Runoff election in Georgia may decide fate of U.S. Senate, again

WASHINGTON (Reuters) - Control of the U.S. Senate may once again be decided in Georgia, weeks after Election Day as a tight race between Democratic incumbent Raphael Warnock and Republican challenger Herschel Walker could be headed to a Dec. 6 runoff.

With more than 99% of the vote counted, Warnock is narrowly leading against Walker, a former football star endorsed by President Donald Trump. But Warnock has not yet reached the 50% threshold needed to avoid a runoff, according to data from Edison Research.

A third candidate, libertarian Chase Oliver, siphoned off 2% of the vote.

Warnock, a pastor at Ebenezer Baptist Church, the Atlanta church civil rights leader Martin Luther King Jr led, won his seat in a runoff in 2021.

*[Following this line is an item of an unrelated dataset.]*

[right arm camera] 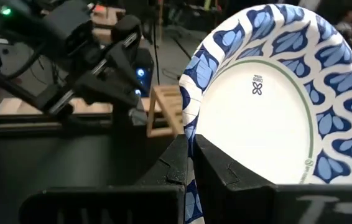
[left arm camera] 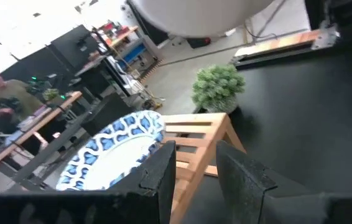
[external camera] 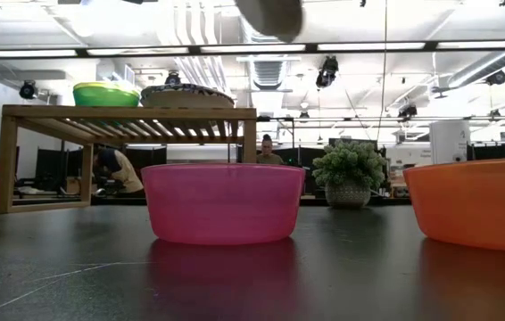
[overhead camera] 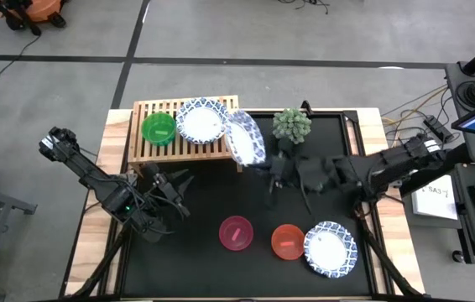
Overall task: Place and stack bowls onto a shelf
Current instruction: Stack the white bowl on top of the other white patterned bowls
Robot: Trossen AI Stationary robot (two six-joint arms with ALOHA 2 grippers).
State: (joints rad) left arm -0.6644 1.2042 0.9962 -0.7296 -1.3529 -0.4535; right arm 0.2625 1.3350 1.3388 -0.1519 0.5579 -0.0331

It was one of two Senate seats up for grabs in the formerly reliably Republican state. In a political upset, both Democrats won their races, handing their party the barest of majorities in the chamber.

Those races were the most expensive congressional elections to date at that time, with the special election between Warnock and his Republican opponent, businesswoman Kelly Loeffler, drawing nearly $363 million, according to Open Secrets.

So far, Warnock's campaign has spent $135.8 million, while Walker's campaign has spent $32.4 million, according to data from the Federal Election Commission. Millions in outside spending are also expected to flood the state.